Several heads of state are also in Paris to discuss investment in Sudan, as is International Monetary Fund director Kristalina Georgieva, along with top European diplomats including EU foreign policy chief Josep Borrell.

Africa summit

On Tuesday, a Paris summit on African economies will try to fill a financing shortfall of almost $300 billion caused by the Covid-19 pandemic.

Both meetings, held in a temporary exhibition center near the Eiffel Tower, present a chance for Macron to show himself as a statesman on Africa whose influence goes beyond the continent's Francophone regions.

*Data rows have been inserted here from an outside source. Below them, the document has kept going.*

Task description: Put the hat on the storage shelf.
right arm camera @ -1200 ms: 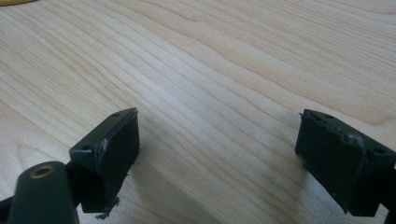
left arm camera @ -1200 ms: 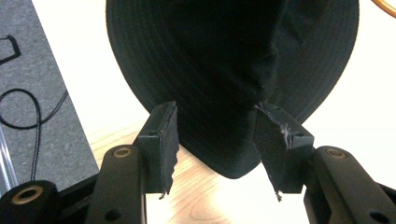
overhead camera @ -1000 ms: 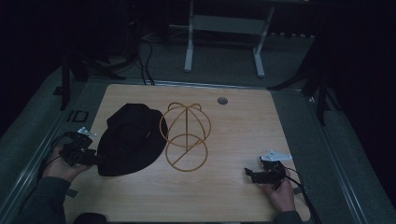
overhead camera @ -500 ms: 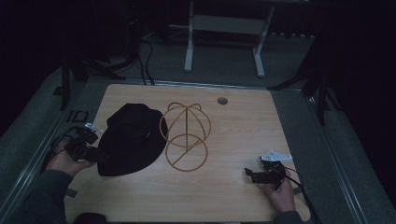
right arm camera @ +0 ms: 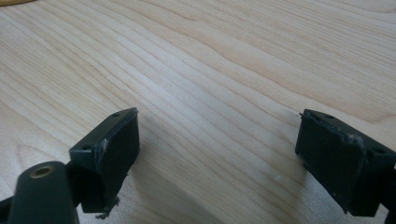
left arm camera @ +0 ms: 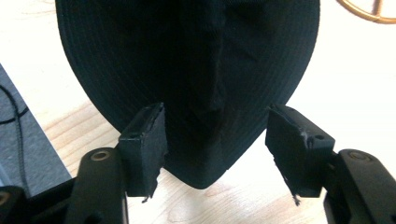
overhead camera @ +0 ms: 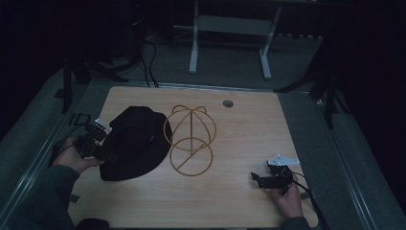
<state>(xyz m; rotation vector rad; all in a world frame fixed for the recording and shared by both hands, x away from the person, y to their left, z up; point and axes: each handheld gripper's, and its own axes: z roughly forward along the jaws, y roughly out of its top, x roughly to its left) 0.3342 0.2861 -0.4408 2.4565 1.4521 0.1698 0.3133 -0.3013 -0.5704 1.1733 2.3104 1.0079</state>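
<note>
Left gripper [left arm camera: 215, 144] moved closer to black hat [overhead camera: 136, 141], jaws apart, straddling brim edge. Hat lies flat, left of wire hat stand [overhead camera: 190, 139]. Right gripper [overhead camera: 258, 179] unmoved, jaws apart, right of stand.

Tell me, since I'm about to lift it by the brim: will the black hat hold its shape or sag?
Probably sag: the black hat looks like soft stitched cloth, its crown creased and slumped. It is likely light and not fragile. The left tool stands open astride the brim tip, so a pinch there may let the far side droop.
</note>
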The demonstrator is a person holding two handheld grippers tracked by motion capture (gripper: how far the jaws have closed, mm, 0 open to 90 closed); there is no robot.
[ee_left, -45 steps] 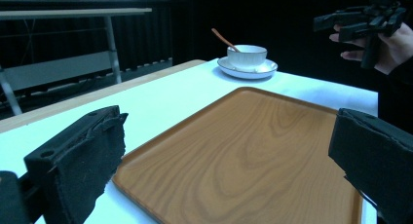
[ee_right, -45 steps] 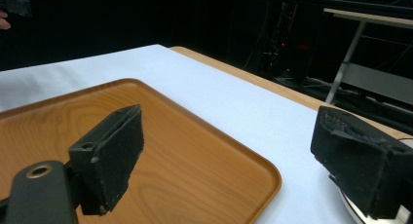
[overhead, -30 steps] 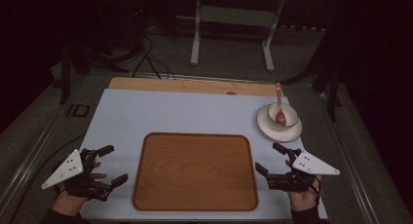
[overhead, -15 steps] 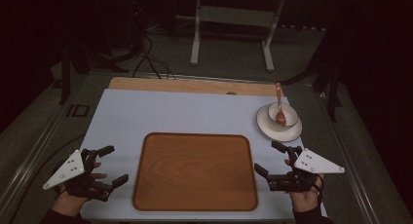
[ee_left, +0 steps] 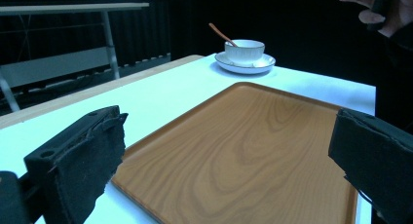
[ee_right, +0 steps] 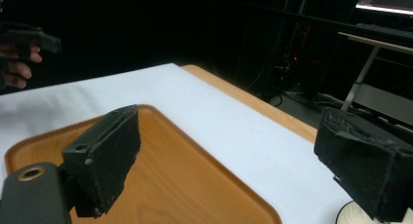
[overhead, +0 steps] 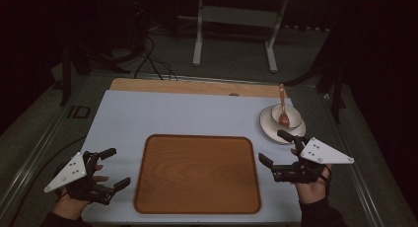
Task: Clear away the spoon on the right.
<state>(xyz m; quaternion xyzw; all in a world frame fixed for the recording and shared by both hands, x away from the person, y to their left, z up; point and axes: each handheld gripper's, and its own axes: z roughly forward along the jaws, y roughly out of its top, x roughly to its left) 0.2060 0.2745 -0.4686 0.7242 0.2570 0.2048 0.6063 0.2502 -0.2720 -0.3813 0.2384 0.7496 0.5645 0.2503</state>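
Both tools, left tool (overhead: pixel 109 168) and right tool (overhead: pixel 281 149), spread wide, empty, flanking bare tray (overhead: pixel 197 172). Probably pre-grasp; next: reach cup (overhead: pixel 286 117).

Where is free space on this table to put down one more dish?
The wooden tray is bare. The white mat is bare between the tray's far edge and the table's wooden far strip. The far right corner is crowded: bowl with spoon on saucer, right gripper close by.
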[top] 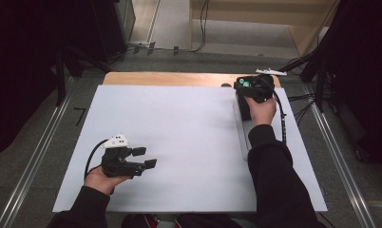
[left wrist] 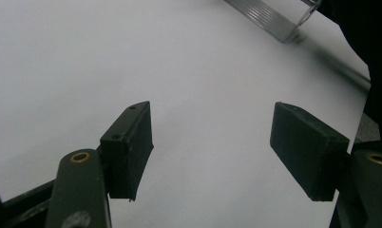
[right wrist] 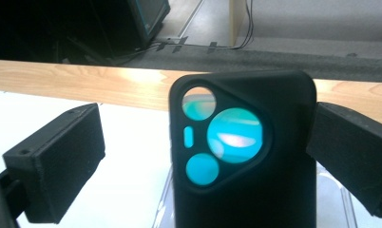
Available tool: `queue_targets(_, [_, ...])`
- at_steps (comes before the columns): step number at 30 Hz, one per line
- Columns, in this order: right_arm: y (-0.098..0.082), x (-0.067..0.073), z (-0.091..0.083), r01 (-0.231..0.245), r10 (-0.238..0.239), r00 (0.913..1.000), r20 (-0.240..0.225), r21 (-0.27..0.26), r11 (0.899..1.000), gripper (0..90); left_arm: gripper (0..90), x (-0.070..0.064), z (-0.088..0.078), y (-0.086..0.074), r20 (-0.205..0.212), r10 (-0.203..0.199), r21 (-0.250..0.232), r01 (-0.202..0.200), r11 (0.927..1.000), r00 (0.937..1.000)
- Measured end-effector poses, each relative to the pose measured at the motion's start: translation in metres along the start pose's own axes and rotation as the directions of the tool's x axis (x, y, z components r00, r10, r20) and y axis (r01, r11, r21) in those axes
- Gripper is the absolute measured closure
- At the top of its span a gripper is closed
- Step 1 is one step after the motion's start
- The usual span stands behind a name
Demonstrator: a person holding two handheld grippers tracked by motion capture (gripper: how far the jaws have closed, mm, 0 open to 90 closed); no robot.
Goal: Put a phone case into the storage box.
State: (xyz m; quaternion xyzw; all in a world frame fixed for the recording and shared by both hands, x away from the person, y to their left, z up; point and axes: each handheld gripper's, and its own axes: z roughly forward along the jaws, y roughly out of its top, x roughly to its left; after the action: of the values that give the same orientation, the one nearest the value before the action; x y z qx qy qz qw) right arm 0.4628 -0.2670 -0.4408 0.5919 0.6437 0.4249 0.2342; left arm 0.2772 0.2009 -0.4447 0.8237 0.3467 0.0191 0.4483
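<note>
The black phone case (right wrist: pixel 243 156) stands upright in a clear holder (right wrist: pixel 343 209) at the bench's far right. Right tongs (right wrist: pixel 205 156) released around it; left tongs (left wrist: pixel 210 152) gape empty. Close squarely on its edges before lifting.

A lab: white-topped table (top: pixel 179 142); floor rails (top: pixel 32 161); trailing cables (top: pixel 303 107).

L gripper (top: pixel 148 157): held low at near-left of the high view, L hand (top: pixel 100 179) wrapped round its rear, jaws pointing right, level, set apart with nothing between pads. R gripper (top: pixel 246 84): at far right, R hand (top: pixel 262 110) gripping from behind, forearm in dark sleeve extended fwd; jaws spread wide, left pad (right wrist: pixel 56 166) clear of contact.
</note>
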Motion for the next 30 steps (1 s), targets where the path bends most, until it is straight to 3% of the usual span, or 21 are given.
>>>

The meetings will also mark a return to in-person top-level gatherings after the Covid-19 pandemic made video conferences the norm.

Among those attending both summits will be Rwandan President Paul Kagame in a rare visit to France as Paris presses for reconciliation with Kigali after a historic report made clear French failings over the 1994 genocide.

Also attending is Egyptian President Abdel Fattah al-Sisi, making another journey to key ally France after his state visit in late 2020.

Macron's office said he would also meet privately with Sisi for talks on the escalating conflict in Gaza, where Israeli forces again launched air strikes overnight in response to rocket launches by Hamas over the past week.

"France's goal is to stop the spiral of violence and support Egypt's mediation attempts," an official at the Elysee Palace told AFP.

Africa has so far been less badly hit by the Covid-19 pandemic than other global regions with a total of 130,000 dead across the continent.

But the economic cost is only too apparent, and Tuesday's Africa summit will focus on making up the shortfall in the funds needed for future development -- a financial gap estimated by the IMF to amount to $290 billion up to 2023.